ああ、ここは東京だ。これだからわたしは、この街にいられるんだ。
「なんていうか、例えば、わたし昼休みはだいたい職場の自分の席で、コンビニのお弁当とかパンとか食べながら、パソコンをいじってるんですけど、ヤフーニュースを開いて眺めてたら、記事のアクセスランキングなんかに、だいたい毎日、どこかで女性が性暴力にあったって報じてるんですよね。そういうの見ると、あ、気持ち悪いな、って思って、気分の問題じゃなくて本当に気持ちが悪くなって、その時食べてるパンとか、飲み込めなくなって、ティッシュに吐き出しちゃうんですよね」
「うん、まあ、分かってはいるんです、わたしも、男の人みんながそうじゃないって」
そう、分かってる。暴力の正反対にあるセックスもあるんだって。愛し合っている二人が愛を確かめたり深めたりするための優しいセックスがあるんだって。
「それとこれとは違うって、分かってるんですけど」
そのセックスとこのセックスは違う。でも、何が違うんだろう。
動きがゆっくりで優しいとか、嫌がったらすぐに止めてくれるとか、好きだよと言いながらやるだとか、行為を終えた後も優しいだとか、そういうことかな。でも、それでも受け入れたくなかったら、どうしたらいい。
気持ちよくってたまらないといったあの息遣い。耳にかかる生あったかい息。普段自然に暮らしていたら決して他人の手がふれることなんてない場所に置かれた手。それが全部しんどかったら。

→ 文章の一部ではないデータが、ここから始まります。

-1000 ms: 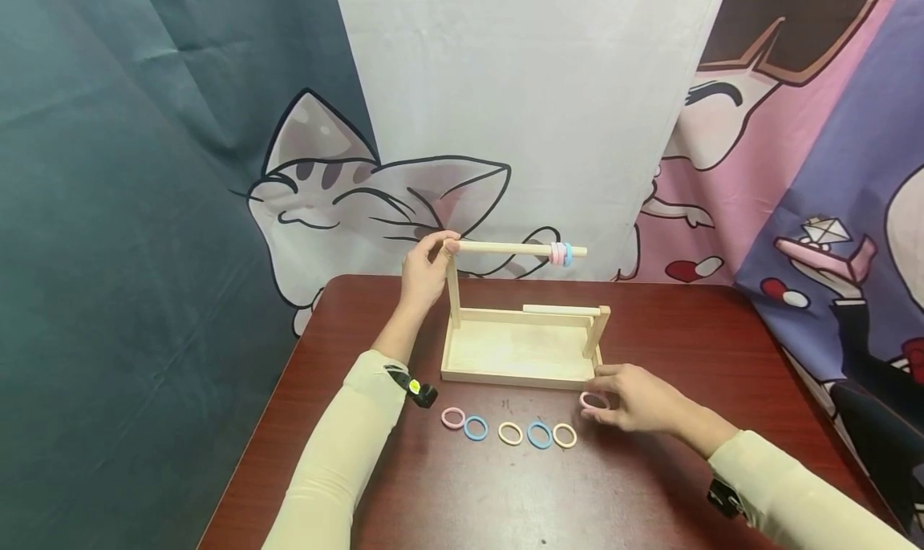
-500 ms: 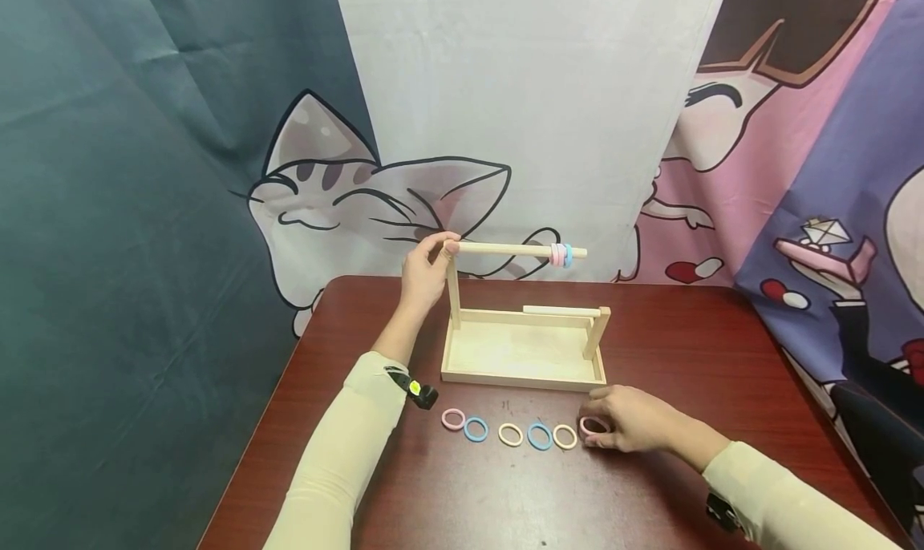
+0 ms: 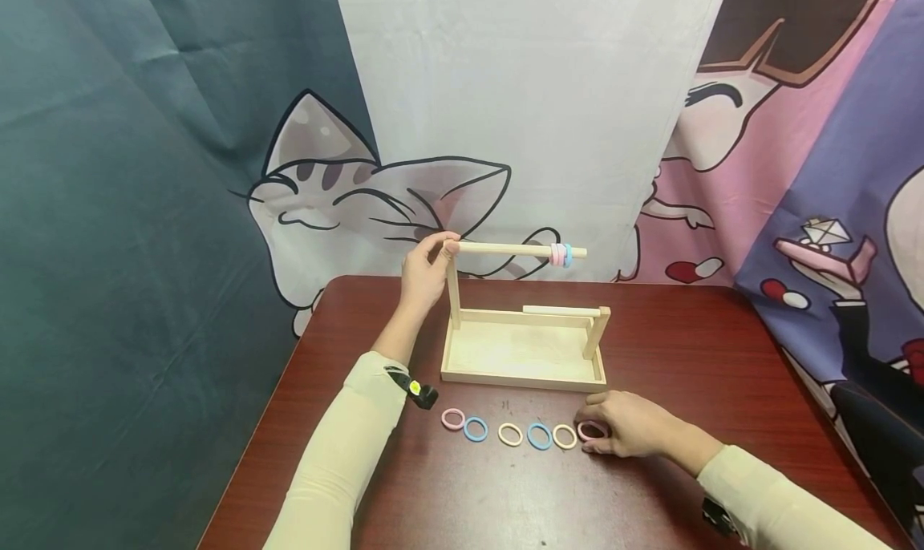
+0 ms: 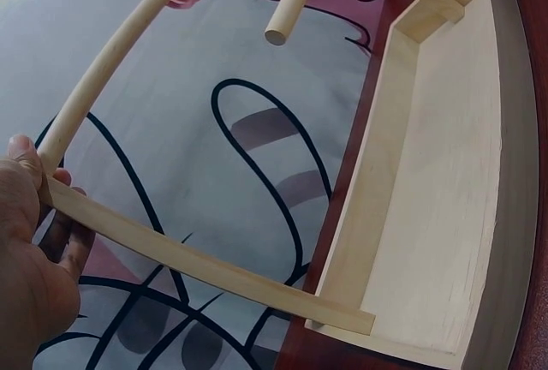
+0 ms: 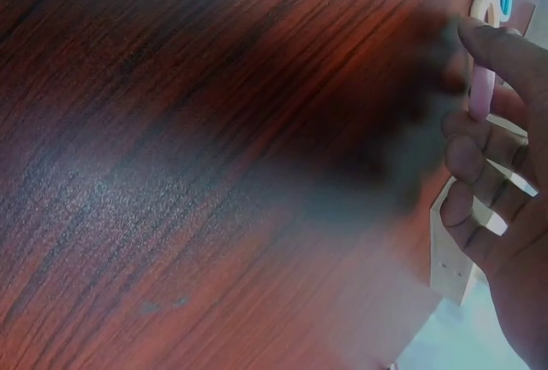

高校生の時は、とにかくこの町から出て行きたくて仕方なかった。いきぐるしいのは全部、自分が子どもで、ここが田舎だからって思っていた。だけど東京でもしんどい。大人になってもしんどい。
Posted by ブクログ
何となく結末を予想してたら予想通りになって
あ、やっぱりねって思ったけど普通にミナシロさんの自分勝手な行動に腹が立った。
郁也の“薫はおれがいないと生きていけないっていう話をしているんだよ”のセリフが主人公の事を理解しているように見えて全く理解してなくて、寧ろ下に見てる感があってさらにモヤついた。
だけど、作品自体はとても好みだし、高瀬さんの言葉の表現が面白くて一気に読んだ。
Posted by ブクログ
高瀬さんの「おいしいものが〜」に衝撃を受けたので、次に手に取った。
主人公は、卵巣の病気を持ちセックスも好きでなく、長く恋愛が続かない。
そんな自分でも愛して受け入れてくれていると思っていた彼氏、に子供ができた。その彼氏の子を宿った見知らぬ女から、その子供をもらってほしいと提案を受ける。
主人公の動揺をしていたものの受け入れる様子に、もっと感情的になってもおかしくないのでは?と疑問でしかなかった。
ラストは相手の女から出産後に自分の子として育てたいと言われるが、産んだ後に自分が育てたいと心変わりするなんて容易に想像できるのでは?作中の人物はみな想像力が足りない、浅はかすぎると思ってしまった。
誰かに相談できて、第三者から意見がもらえたら、こんな非現実的な提案は最初から受け入れられなかったのではないか。
このあとどんな選択をとるのか気になった。